Con riferimento al caso di specie, il giudice di prime cure ha rilevato che la contestazione ha avuto luogo ben oltre i termini (40 giorni dalla notifica, ma anche, a tutto concedere, 120 giorni dalla pubblicazione della sentenza) dovendosi, pertanto, considerare intempestiva, secondo noto orientamento giurisprudenziale (Consiglio Stato, sez. IV, n. 3827/2007): la sentenza infatti era stata depositata il 2 giugno 1999 ed era stata notificata all’ Amministrazione intimata nei giorni 1 ed 8 luglio 1999, mentre l’atto di contestazione degli addebiti, recava la data del 3.12.1999.

2.1. Non v’è dubbio, pertanto, che ci si trovi al cospetto di un avvio del procedimento disciplinare ritardato rispetto al termine perentorio fissato nella detta disposizione.

2.2. A questo punto, avuto riguardo al concreto dipanarsi dell’azione amministrativa(come rammentato l’Amministrazione emise successivamente un nuovo procedimento avente stesso oggetto del primo -decreto n. 0191418 del 31.7.2001- parimenti gravato) il Collegio deve dare risposta a due –in parte connessi- quesiti.

Il primo di essi, riposa nella interpretazione da fornire in ordine al termine scolpito nella surriportata disposizione: occorre interrogarsi, quindi, sulla natura perentoria o meno del medesimo.

Il secondo, concerne le conseguenze discendenti dall’ eventuale giudizio di perentorietà del detto termine, e sulla possibilità che la eventuale violazione del medesimo possa essere successivamente “sanata” dall’Amministrazione mercè la emanazione di un (ulteriore) provvedimento che abbia lo stesso oggetto del primo.

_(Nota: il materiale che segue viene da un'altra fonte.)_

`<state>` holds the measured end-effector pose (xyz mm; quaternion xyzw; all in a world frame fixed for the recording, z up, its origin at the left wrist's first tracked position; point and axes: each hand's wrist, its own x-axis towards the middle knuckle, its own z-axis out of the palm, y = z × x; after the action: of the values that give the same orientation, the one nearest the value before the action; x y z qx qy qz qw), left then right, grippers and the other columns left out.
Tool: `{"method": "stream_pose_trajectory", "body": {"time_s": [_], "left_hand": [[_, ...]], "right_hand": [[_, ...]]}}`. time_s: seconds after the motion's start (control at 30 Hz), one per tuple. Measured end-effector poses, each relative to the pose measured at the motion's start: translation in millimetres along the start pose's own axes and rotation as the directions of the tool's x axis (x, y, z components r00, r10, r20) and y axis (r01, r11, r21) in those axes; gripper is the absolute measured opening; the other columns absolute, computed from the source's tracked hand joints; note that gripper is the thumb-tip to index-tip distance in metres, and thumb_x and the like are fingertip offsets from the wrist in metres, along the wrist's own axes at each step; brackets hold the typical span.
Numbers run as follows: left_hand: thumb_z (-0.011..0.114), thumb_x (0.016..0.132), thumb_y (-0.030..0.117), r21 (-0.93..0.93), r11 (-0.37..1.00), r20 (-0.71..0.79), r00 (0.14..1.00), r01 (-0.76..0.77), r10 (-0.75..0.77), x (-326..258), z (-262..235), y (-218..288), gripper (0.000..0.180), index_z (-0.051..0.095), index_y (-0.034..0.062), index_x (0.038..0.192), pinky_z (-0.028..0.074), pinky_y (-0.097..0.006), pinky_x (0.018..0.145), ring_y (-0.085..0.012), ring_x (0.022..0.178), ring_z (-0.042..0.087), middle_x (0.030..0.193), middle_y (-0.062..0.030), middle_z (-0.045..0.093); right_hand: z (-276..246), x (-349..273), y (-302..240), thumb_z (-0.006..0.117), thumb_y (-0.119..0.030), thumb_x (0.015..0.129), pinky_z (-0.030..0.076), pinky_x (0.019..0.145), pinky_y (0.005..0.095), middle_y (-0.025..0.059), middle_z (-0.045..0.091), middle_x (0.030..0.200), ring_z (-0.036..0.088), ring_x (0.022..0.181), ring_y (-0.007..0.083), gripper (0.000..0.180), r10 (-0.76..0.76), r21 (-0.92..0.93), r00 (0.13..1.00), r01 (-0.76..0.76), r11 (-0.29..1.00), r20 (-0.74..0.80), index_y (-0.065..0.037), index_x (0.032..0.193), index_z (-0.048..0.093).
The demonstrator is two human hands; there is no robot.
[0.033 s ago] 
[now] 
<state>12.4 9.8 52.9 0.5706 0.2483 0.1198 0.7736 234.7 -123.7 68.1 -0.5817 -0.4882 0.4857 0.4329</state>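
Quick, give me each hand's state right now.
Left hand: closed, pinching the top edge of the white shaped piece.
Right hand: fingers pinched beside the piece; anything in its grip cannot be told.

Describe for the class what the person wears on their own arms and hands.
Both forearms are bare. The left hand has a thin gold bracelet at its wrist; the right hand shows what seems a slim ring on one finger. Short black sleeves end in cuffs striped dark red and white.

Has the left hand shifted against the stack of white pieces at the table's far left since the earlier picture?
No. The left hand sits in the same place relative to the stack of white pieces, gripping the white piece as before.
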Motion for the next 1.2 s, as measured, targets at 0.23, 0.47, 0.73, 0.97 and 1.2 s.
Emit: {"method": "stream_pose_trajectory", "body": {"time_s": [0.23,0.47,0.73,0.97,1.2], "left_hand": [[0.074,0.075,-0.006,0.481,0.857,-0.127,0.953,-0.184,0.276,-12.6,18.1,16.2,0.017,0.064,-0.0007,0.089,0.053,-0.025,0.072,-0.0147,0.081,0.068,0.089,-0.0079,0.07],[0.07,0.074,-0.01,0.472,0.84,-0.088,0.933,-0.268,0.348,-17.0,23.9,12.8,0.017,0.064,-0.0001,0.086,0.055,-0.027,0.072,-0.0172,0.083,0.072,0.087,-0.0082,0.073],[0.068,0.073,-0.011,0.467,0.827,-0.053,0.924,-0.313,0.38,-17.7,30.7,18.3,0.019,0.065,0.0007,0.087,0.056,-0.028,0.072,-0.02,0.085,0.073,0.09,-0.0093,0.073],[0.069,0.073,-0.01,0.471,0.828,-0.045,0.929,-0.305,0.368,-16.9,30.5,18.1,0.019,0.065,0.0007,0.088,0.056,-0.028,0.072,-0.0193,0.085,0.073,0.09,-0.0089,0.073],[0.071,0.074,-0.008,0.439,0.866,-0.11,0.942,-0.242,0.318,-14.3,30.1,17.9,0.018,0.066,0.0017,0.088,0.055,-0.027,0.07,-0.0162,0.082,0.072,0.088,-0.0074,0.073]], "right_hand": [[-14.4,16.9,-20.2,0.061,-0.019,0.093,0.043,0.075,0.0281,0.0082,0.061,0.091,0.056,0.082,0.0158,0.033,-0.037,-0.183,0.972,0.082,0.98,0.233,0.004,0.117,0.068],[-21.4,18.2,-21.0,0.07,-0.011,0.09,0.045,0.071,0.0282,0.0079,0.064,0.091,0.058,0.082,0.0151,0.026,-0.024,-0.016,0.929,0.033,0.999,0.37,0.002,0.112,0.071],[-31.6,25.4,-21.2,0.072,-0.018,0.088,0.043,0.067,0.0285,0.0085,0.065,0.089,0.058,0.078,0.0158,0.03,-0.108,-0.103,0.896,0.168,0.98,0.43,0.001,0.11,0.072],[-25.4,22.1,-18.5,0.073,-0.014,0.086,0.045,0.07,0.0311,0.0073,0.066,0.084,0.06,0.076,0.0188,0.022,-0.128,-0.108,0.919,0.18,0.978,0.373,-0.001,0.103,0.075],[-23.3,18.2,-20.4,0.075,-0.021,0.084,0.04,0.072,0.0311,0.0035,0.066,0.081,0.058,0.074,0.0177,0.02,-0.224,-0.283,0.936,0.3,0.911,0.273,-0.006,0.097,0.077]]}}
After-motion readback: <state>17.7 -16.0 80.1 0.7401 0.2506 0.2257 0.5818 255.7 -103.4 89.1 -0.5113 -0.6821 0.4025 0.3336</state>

2.2. 1. Quanto al primo profilo, non è dubitabile ad avviso del Collegio che il termine per l’inizio dell’azione disciplinare sia di natura perentoria, come anche in generale stabilito dalla condivisibile giurisprudenza per tutti i termini aventi tale natura (ex aliis: Consiglio di Stato sez. IV

21/05/2013 n. 2738).

La ratio della perentorietà del termine è quella di evitare la protrazione di rapporti di impiego con soggetti “eterni giudicabili” e, ovviamente, essa presidia anche la citata disposizione.

2.2.2. Quanto al secondo profilo, la natura perentoria del termine implica che la lesione al bene giuridico sotteso alla detta perentorietà, è immediata;
si consuma istantaneamente;
non è suscettibile di essere emendata dall’ Amministrazione.

Ritenere il contrario, comporterebbe una inammissibile smentita sostanziale della detta natura perentoria, ed implicherebbe anche una incomprensibile aporia sistematica: l’Amministrazione, soccombente in un giudizio che abbia dichiarato la inosservanza del detto termine annullando per tal ragione la sanzione, ne uscirebbe in sostanza vittoriosa se potesse ad nutum riesercitare il potere sanzionatorio, come se questo non si fosse giammai consumato.

Di converso, il destinatario del provvedimento risultato vittorioso sarebbe esposto alla intrapresa di una nuova azione disciplinare e, di conseguenza, la pronuncia giudiziale accertativa dell’avvenuto sforamento del termine (e, prima ancora, la stessa previsione legislativa del termine de quo) sarebbe inutiliter data.

2.3 Così non può essere, ovviamente e, pertanto, sotto tale assorbente profilo, il petitum appellatorio va integralmente disatteso, mentre tutti gli argomenti di doglianza non espressamente esaminati sono stati dal Collegio ritenuti non rilevanti ai fini della decisione e comunque inidonei a supportare una conclusione di tipo diverso.

3. La natura della controversia, e la particolarità delle questioni esaminate consente ed impone la integrale compensazione tra le parti delle spese del grado di giudizio sostenute.